To your other points: agreed - the bungled and disjointed patches and updates are unfortunate, for the reasons you mentioned. 

Your comments @Ryan: also agreed - a holistic approach is required; especially as attacks become more sophisticated and use multiple vectors. 
Joe Stanganelli
Joe Stanganelli,
User Rank: Ninja
1/24/2018 | 9:48:30 PM
Re: What's the score?
@Brian: Well, sure, technically, it is the awareness of an issue that presents a problem more directly than the problem itself. Scrodinger's Vulnerability, I suppose.

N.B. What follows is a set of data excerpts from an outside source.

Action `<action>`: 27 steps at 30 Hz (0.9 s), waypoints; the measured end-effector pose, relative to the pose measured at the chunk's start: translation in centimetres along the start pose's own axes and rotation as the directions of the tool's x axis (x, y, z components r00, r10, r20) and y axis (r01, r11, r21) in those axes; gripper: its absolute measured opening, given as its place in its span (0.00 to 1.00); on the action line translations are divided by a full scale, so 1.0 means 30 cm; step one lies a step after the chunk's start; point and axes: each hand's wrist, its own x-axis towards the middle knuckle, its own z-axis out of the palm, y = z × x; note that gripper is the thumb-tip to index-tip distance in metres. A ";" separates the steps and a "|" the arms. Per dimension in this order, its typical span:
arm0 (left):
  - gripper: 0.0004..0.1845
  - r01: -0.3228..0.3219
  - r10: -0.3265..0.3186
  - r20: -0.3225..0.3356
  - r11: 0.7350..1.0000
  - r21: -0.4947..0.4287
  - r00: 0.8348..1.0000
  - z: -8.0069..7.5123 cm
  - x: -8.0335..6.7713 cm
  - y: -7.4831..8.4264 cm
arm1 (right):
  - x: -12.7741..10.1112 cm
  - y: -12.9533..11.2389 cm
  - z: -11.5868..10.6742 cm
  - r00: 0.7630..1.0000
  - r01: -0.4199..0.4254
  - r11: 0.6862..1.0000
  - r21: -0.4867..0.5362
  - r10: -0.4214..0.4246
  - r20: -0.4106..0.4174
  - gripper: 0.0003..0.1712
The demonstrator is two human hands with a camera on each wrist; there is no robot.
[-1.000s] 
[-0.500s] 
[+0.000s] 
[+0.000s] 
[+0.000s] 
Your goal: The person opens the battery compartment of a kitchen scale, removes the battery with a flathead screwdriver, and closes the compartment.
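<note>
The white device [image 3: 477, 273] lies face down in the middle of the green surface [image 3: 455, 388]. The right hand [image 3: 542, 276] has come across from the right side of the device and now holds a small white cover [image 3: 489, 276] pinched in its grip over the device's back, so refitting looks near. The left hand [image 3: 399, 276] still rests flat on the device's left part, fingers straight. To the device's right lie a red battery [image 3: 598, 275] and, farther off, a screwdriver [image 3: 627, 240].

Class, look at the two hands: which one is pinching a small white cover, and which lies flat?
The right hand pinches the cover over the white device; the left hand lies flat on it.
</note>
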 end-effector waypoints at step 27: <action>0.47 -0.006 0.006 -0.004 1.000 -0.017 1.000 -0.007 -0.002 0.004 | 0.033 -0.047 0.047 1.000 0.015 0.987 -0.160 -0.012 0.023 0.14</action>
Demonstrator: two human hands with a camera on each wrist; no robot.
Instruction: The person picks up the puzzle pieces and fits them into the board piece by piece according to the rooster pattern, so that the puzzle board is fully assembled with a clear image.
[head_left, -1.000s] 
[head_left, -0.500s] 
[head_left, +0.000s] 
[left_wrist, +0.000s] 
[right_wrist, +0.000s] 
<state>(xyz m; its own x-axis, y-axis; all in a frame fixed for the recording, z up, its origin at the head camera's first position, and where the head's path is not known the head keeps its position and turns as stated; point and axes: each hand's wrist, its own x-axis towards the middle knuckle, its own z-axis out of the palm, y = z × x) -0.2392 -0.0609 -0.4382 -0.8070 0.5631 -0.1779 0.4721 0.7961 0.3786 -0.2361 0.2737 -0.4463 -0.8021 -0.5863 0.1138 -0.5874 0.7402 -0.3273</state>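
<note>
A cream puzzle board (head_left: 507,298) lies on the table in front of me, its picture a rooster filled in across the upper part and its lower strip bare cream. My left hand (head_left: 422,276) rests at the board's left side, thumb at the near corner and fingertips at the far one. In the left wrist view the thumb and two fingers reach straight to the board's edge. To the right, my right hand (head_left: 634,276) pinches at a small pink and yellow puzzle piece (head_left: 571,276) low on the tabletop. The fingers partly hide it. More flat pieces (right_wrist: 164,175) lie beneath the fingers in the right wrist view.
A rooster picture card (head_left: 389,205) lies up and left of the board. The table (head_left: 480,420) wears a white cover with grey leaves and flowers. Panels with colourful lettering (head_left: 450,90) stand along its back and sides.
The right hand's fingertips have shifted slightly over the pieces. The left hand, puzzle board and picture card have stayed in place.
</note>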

But, of course, for all anyone knows, the vulnerability has already been exploited in the wild (and, if so, very possibly even by nation-state actors, who would probably be the best poised to have known about the vulnerability and have done so -- especially without you finding out about it).

Sure, good coordination has to go into vulnerabilty announcements and patch processes, but because this particular vulnerability is so disastrous and severe, it would be hard for much of the population to not take a Chicken Little approach here. It's a pretty bad vulnerability.
Joe Stanganelli
Joe Stanganelli,
User Rank: Ninja
1/23/2018 | 11:10:08 PM
Patches beget patches
This is grossly unfortunate because the very reason many people are wary of updates that are non-security or partial-security related is because of severe bugs that are usually hiding in a rushed rollout (q.v. iOS). To see this in the strictly security patch context where the severity is so high is particularly disheartening and may cause people to take the issue less seriously, I wonder.